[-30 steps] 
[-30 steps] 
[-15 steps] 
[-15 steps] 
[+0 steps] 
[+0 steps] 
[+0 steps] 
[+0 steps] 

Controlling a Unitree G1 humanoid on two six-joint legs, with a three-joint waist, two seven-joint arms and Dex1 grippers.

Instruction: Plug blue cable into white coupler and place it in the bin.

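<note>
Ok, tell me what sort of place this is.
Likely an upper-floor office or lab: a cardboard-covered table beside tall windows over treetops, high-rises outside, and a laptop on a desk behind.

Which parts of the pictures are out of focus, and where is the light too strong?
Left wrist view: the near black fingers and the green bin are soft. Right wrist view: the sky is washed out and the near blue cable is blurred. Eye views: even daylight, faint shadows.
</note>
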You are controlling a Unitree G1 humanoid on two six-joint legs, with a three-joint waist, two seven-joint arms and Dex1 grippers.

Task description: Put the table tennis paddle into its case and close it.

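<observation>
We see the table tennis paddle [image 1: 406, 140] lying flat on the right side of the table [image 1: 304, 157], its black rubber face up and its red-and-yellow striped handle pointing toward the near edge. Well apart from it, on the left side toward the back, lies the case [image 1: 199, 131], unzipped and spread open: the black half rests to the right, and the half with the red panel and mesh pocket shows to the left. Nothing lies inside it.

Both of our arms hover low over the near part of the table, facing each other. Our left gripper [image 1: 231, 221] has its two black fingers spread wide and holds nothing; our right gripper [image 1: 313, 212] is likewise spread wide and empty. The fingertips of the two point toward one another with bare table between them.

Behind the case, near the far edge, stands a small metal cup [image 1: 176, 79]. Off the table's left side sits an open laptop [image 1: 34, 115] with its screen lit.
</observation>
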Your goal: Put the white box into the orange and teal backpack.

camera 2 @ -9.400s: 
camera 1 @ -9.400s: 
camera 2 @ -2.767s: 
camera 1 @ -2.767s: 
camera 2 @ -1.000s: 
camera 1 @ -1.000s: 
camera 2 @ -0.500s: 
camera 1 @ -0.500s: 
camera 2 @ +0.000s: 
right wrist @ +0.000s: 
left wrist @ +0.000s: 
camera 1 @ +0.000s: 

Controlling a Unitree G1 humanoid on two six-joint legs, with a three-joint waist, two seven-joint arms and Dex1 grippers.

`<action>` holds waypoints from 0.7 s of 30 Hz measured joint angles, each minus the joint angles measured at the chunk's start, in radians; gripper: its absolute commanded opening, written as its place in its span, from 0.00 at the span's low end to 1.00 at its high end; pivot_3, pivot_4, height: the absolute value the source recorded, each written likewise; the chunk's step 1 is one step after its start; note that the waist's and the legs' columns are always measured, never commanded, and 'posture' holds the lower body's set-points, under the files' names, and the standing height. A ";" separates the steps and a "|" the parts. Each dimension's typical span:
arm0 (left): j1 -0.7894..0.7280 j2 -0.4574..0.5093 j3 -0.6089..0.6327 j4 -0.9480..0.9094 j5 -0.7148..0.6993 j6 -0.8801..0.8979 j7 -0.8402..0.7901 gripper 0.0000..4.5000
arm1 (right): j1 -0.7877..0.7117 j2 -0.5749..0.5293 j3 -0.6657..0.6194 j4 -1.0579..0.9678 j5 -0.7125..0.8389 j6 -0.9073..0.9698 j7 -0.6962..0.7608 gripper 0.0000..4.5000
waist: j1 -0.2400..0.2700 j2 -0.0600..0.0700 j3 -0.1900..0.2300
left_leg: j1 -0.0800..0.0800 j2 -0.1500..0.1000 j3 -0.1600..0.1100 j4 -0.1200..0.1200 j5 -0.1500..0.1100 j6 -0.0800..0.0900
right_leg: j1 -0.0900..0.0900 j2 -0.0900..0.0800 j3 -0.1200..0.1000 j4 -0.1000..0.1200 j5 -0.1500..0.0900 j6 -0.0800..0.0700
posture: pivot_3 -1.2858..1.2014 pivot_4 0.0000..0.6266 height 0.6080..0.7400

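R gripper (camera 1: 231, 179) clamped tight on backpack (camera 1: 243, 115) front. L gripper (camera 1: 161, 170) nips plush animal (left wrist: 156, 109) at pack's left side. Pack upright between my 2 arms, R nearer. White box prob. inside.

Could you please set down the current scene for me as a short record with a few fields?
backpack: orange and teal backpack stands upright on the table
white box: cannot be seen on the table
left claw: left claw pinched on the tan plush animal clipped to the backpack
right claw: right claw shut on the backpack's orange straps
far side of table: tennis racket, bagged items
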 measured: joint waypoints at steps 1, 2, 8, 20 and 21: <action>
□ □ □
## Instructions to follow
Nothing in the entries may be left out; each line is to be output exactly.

## Written solution
[-30 steps] 
[-30 steps] 
[-15 steps] 
[-15 steps] 
[+0 steps] 
[+0 steps] 
[+0 steps] 
[+0 steps] 

Controlling a Unitree G1 humanoid on two six-joint legs, with a three-joint waist, two seven-joint arms and Dex1 grippers.

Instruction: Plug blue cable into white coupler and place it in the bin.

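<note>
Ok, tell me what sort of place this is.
Likely an upper-floor office or lab: a cardboard-covered table beside tall windows over treetops, high-rises outside, and a laptop on a desk behind.

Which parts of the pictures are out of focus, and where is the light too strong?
Left wrist view: the near black fingers and the green bin are soft. Right wrist view: the sky is washed out and the near blue cable is blurred. Eye views: even daylight, faint shadows.
</note>
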You are controlling a Unitree G1 humanoid on two six-joint legs, with a three-joint waist, two seven-joint arms and Dex1 grippers.

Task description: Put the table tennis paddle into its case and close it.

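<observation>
We see the table tennis paddle [image 1: 406, 140] lying flat on the right side of the table [image 1: 304, 157], its black rubber face up and its red-and-yellow striped handle pointing toward the near edge. Well apart from it, on the left side toward the back, lies the case [image 1: 199, 131], unzipped and spread open: the black half rests to the right, and the half with the red panel and mesh pocket shows to the left. Nothing lies inside it.

Both of our arms hover low over the near part of the table, facing each other. Our left gripper [image 1: 231, 221] has its two black fingers spread wide and holds nothing; our right gripper [image 1: 313, 212] is likewise spread wide and empty. The fingertips of the two point toward one another with bare table between them.

Behind the case, near the far edge, stands a small metal cup [image 1: 176, 79]. Off the table's left side sits an open laptop [image 1: 34, 115] with its screen lit.
</observation>
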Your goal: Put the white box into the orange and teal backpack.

camera 2 @ -9.400s: 
camera 1 @ -9.400s: 
camera 2 @ -2.767s: 
camera 1 @ -2.767s: 
camera 2 @ -1.000s: 
camera 1 @ -1.000s: 
camera 2 @ -0.500s: 
camera 1 @ -0.500s: 
camera 2 @ +0.000s: 
right wrist @ +0.000s: 
left wrist @ +0.000s: 
camera 1 @ +0.000s: 

Controlling a Unitree G1 humanoid on two six-joint legs, with a three-joint waist, two seven-joint arms and Dex1 grippers.

`<action>` holds waypoints from 0.7 s of 30 Hz measured joint angles, each minus the joint angles measured at the chunk's start, in radians; gripper: its absolute commanded opening, written as its place in its span, from 0.00 at the span's low end to 1.00 at its high end; pivot_3, pivot_4, height: the absolute value the source recorded, each written likewise; the chunk's step 1 is one step after its start; note that the waist's and the legs' columns are always measured, never commanded, and 'posture' holds the lower body's set-points, under the files' names, and the standing height. A ";" separates the steps and a "|" the parts. Each dimension's typical span:
arm0 (left): j1 -0.7894..0.7280 j2 -0.4574..0.5093 j3 -0.6089..0.6327 j4 -0.9480..0.9094 j5 -0.7148..0.6993 j6 -0.8801..0.8979 j7 -0.8402..0.7901 gripper 0.0000..4.5000
arm1 (right): j1 -0.7877..0.7117 j2 -0.5749..0.5293 j3 -0.6657..0.6194 j4 -1.0579..0.9678 j5 -0.7125..0.8389 j6 -0.9073..0.9698 j7 -0.6962..0.7608 gripper 0.0000..4.5000
waist: j1 -0.2400..0.2700 j2 -0.0600..0.0700 j3 -0.1900..0.2300
left_leg: j1 -0.0800..0.0800 j2 -0.1500..0.1000 j3 -0.1600..0.1100 j4 -0.1200..0.1200 j5 -0.1500..0.1100 j6 -0.0800..0.0900
right_leg: j1 -0.0900..0.0900 j2 -0.0900..0.0800 j3 -0.1200..0.1000 j4 -0.1000..0.1200 j5 -0.1500..0.0900 j6 -0.0800..0.0700
posture: pivot_3 -1.2858..1.2014 pivot_4 0.0000..0.6266 height 0.6080..0.7400

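R gripper (camera 1: 231, 179) clamped tight on backpack (camera 1: 243, 115) front. L gripper (camera 1: 161, 170) nips plush animal (left wrist: 156, 109) at pack's left side. Pack upright between my 2 arms, R nearer. White box prob. inside.

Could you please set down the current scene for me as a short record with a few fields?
backpack: orange and teal backpack stands upright on the table
white box: cannot be seen on the table
left claw: left claw pinched on the tan plush animal clipped to the backpack
right claw: right claw shut on the backpack's orange straps
far side of table: tennis racket, bagged items
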 measured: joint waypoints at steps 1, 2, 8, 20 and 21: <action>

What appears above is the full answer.